Me? Not so much! Today as I was heaving and panting my way through the backstreets (no main streets!) of my neighborhood, I felt as un-gazelle like as possible. Me? I run like a hippo.

Between asthmatic gasps, I thought: Huh, maybe it’s not so bad to run like a hippo. Sure, they’re large and maybe lumbering. Yet despite spending a majority of their days frolicking in the water, they’re fierce! They’ll kill people who come between them and the water. Plus, they run faster than I’ll ever run, faster than any human – 14 miles an hour.

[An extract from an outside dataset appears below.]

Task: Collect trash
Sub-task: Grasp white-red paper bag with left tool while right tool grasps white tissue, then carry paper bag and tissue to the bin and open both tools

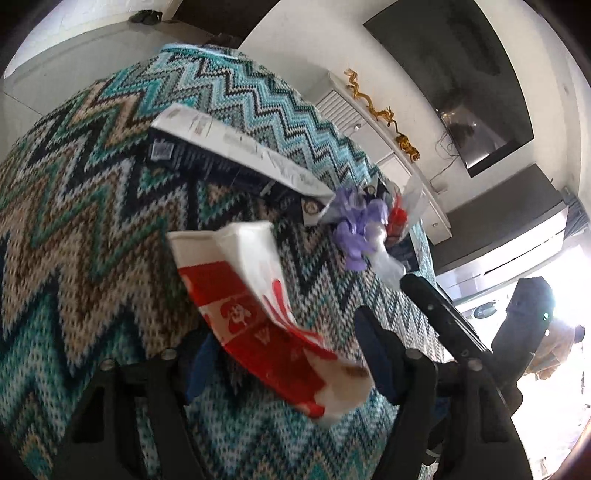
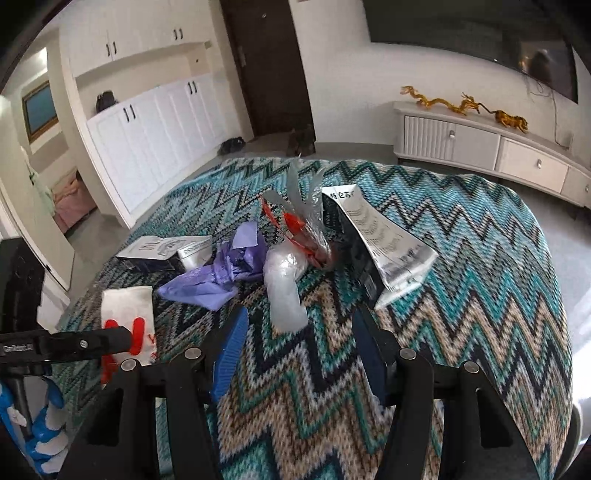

Gazelles? They run because they’re always getting attacked. They run in herds. That’s not cool at all. A group of hippos, on the other hand, is a bloat. Or a pod. Or a siege. My next running team is going to be called The Hippo Siege. We’ll be badass, just like hippos.

Sure a gazelle is graceful, lithe, and balletic. I will never be any those things. Nobody will ever stop to admire me as I run down the street. (And, seriously, I need put “run” in quotes.) As if they’d seen a fearsome hippo, they’ll avert eye contact and get out of my way. Rock on!